Publié le 16 oct. 2020
par Alain McKenna

(Photo Unsplash)

  • Fiat Chrysler Automobiles (FCA) vient de conclure une entente avec ses travailleurs qui le mènera à investir 1,5 milliard $ en Ontario pour y assembler des véhicules hybrides branchables.
  • Il ne serait pas surprenant que FCA demande au fédéral de contribuer à l’investissement, comme Ottawa s’est engagé à le faire récemment pour Ford et pourrait avoir à le faire à nouveau pour remplir sa promesse de relancer durablement le secteur automobile.

Au début octobre, le gouvernement canadien a promis 295 millions $ pour permettre aux usines ontariennes de Ford de produire des véhicules électriques.

L’électrification de l’industrie «représente l’occasion d’une génération pour le Canada», a dit Justin Trudeau au moment de confirmer cette aide financière.

Au moins deux facteurs tendent à appuyer cette affirmation:

  • Le Canada et douze autres pays représentant les plus importants marchés automobiles au monde veulent interdire la vente de véhicules à moteur thermique sur leur territoire d’ici 2040.
  • De nombreuses entreprises canadiennes, dont un bon nombre au Québec, se spécialisent dans des secteurs d’activité connexes au transport électrique et devraient grandement bénéficier de l’électrification.
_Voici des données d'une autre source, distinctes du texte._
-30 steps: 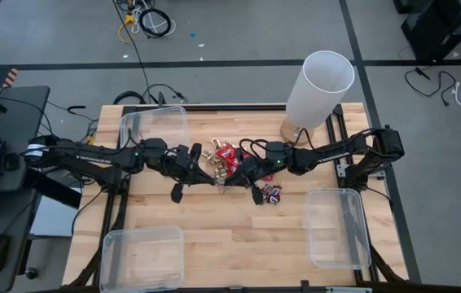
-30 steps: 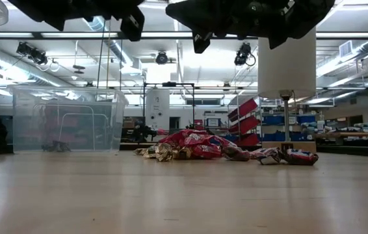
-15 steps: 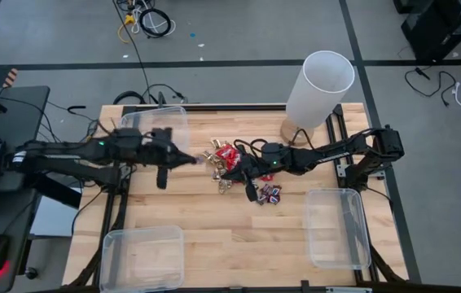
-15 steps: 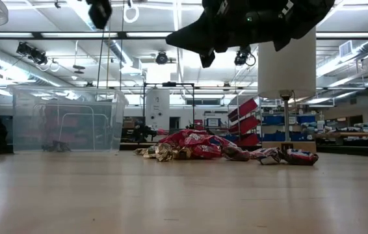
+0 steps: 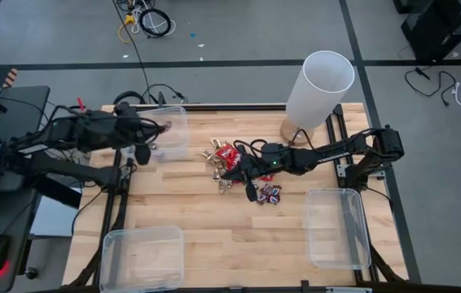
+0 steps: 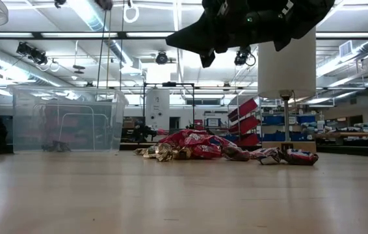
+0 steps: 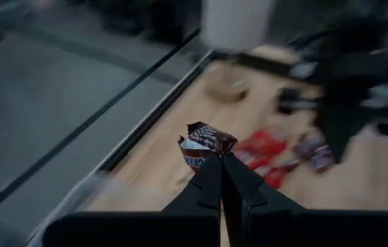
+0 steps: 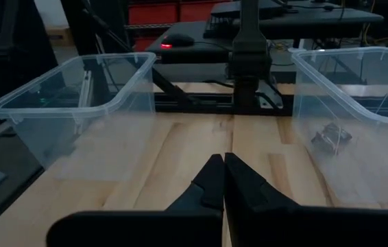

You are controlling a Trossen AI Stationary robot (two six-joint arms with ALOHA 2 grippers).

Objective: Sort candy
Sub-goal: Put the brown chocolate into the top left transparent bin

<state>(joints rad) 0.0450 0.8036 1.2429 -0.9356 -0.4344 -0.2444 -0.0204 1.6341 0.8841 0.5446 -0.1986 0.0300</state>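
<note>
While pinching one dark brown wrapped mini bar [image 7: 206, 143], left gripper [image 7: 221, 165] hovers over clear plastic bin [image 5: 173, 134] at worktop's far left corner: delivery step, apparently. Next: release. Right gripper [image 5: 229, 173], clenched empty, above candy pile [image 5: 229, 159] mid-worktop.

Surface: light wooden table [image 5: 230, 236], plank top on a dark frame.
Candy pile: red, gold and dark wrapped pieces [image 5: 229, 163] lie on the bare wood, directly beneath the right gripper [image 5: 229, 173].
Far-left bin: clear plastic bin [image 5: 155, 130] stands at the corner under the left gripper [image 5: 165, 127].
Near-left bin: clear bin [image 5: 142, 256] rests at the front edge, well apart from both grippers.
Right bin: clear bin [image 5: 336, 226] sits near the right arm's base.
Lamp: white cylinder on a round wooden foot [image 5: 296, 130], just beside the right arm.
</note>
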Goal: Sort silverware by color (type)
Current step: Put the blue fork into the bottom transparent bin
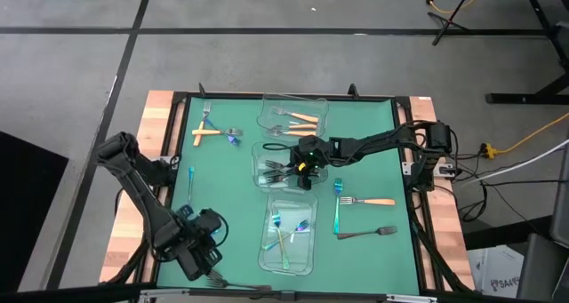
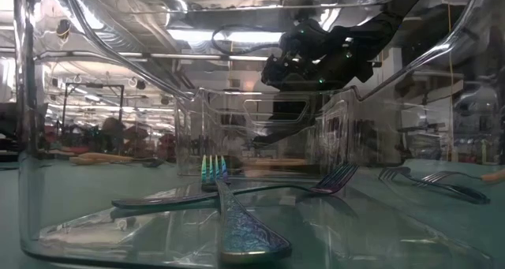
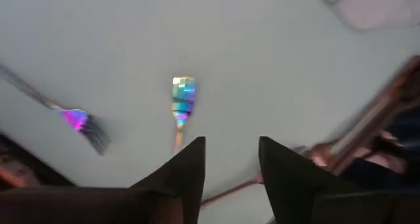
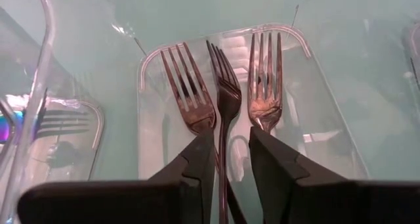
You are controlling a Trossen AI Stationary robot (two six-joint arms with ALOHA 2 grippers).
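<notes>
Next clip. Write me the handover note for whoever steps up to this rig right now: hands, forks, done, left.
Left hand: near table edge, fingers apart, holding nothing.
Right hand: over the middle container, closed on a dark fork hanging between its fingers.
Done: orange-handled forks in the far container, dark ones in the middle, iridescent ones in the near container.
Left on the mat: two orange-handled forks far left, an iridescent fork on the left, and an iridescent, an orange-handled and a dark fork on the right.
</notes>
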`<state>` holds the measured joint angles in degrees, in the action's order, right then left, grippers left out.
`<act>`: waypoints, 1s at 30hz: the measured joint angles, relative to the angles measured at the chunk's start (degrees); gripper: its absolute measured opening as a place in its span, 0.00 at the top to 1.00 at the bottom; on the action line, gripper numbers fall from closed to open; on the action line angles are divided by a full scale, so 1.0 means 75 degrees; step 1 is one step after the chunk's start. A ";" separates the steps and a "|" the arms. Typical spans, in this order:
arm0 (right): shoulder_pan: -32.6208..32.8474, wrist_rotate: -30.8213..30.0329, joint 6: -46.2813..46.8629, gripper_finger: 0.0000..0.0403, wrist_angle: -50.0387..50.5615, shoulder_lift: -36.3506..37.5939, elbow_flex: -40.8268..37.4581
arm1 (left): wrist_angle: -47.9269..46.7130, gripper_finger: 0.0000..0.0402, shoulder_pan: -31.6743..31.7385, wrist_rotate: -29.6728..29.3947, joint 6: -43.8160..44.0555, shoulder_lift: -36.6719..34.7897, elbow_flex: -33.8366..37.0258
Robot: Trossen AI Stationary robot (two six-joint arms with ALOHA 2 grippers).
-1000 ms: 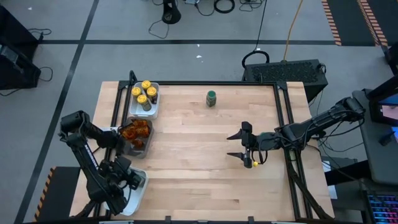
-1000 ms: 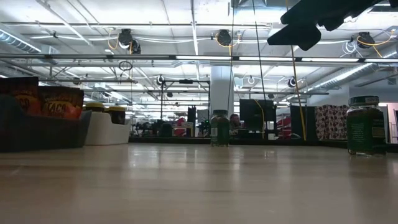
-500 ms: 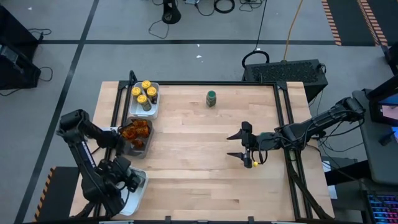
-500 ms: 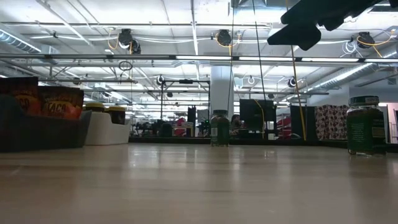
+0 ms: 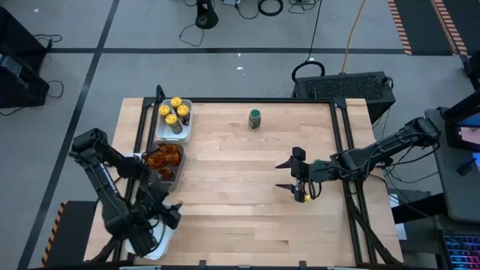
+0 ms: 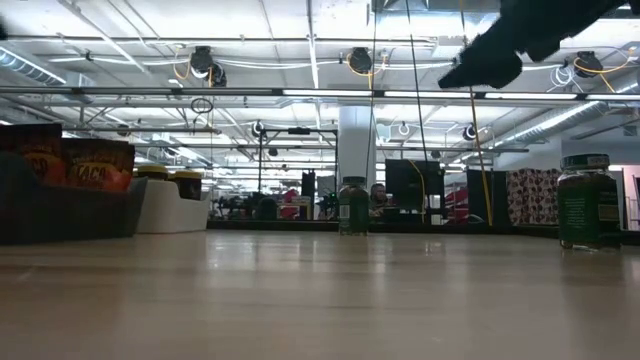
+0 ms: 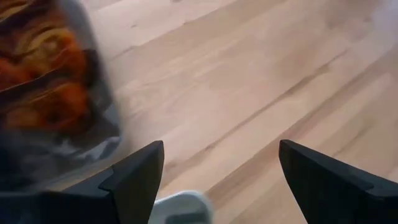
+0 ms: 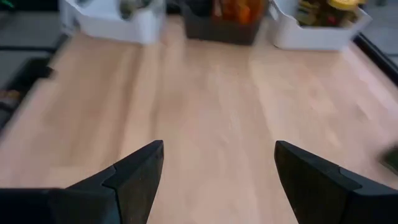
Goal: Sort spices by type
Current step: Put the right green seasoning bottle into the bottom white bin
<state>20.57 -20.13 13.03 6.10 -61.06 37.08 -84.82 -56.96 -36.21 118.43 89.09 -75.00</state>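
The step in hand, as judged from the layout, is collecting the last loose green-lid jars.

Landmark: the dark grey tray, at the desk's left edge.

- Left pincer: released, nothing between the fingers, hanging just in front of the dark grey tray and over the near white tray.
- Right pincer: released and empty, well to the right of the dark grey tray, above bare wood.

Where the spices are:
- Yellow-lid jars: in the far white tray, directly behind the dark grey tray.
- Orange-brown packets: inside the dark grey tray.
- One green-lid jar: upright on open desk, behind and to the right of the dark grey tray.
- A second green-lid jar: seen only in the low view, at the right edge; the high view likely hides it under the right arm.

Advice for the step: the right pincer is probably best placed for the loose jars. It should come down with jaws straddling the body below the lid, close squarely, and lift straight up to avoid tipping.

Counts:
- Yellow-lid jars: four.
- Green-lid jars on the desk: two.
- Packets: overlapping, count uncertain.
- Near white tray: contents hidden by the left arm.
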 joint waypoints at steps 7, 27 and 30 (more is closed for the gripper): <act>-0.0717 -0.0484 0.0685 0.28 0.1122 0.0127 0.0003 | 0.2382 0.22 0.1418 -0.1194 -0.3452 -0.0002 0.0000; -0.1884 -0.0063 0.4303 0.28 0.7878 0.0472 0.1081 | 1.0009 0.24 0.4610 0.0619 -1.2694 0.0698 0.0003; -0.1884 -0.0060 0.4631 0.28 0.8356 0.0469 0.1081 | 1.0016 0.24 0.4732 0.0845 -1.2666 0.0954 0.0006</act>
<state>6.44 -20.58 47.77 68.77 -57.54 45.19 -9.70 -21.47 -29.87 23.43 96.25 -74.96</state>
Ça ne se fera pas tout seul : ce virage industriel exige des investissements importants. 

Après Ford, sans doute que Fiat Chrysler voudra à son tour recevoir une aide gouvernementale pour moderniser ses usines au Canada.

Ce sera ensuite au tour de General Motors de s’asseoir avec ses employés canadiens pour renégocier leurs conditions de travail.

Or, inciter GM à réinvestir au Canada sera plus difficile: le groupe tente de déplacer sa production vers des pays où la main-d’œuvre coûte moins cher, comme la Chine et le Mexique.

Ottawa devra aussi répondre à l’appel des entreprises d’ici: des regroupements comme le secteur québécois des transports avancés s’attendent d’ailleurs à ce qu’Ottawa pense également à eux.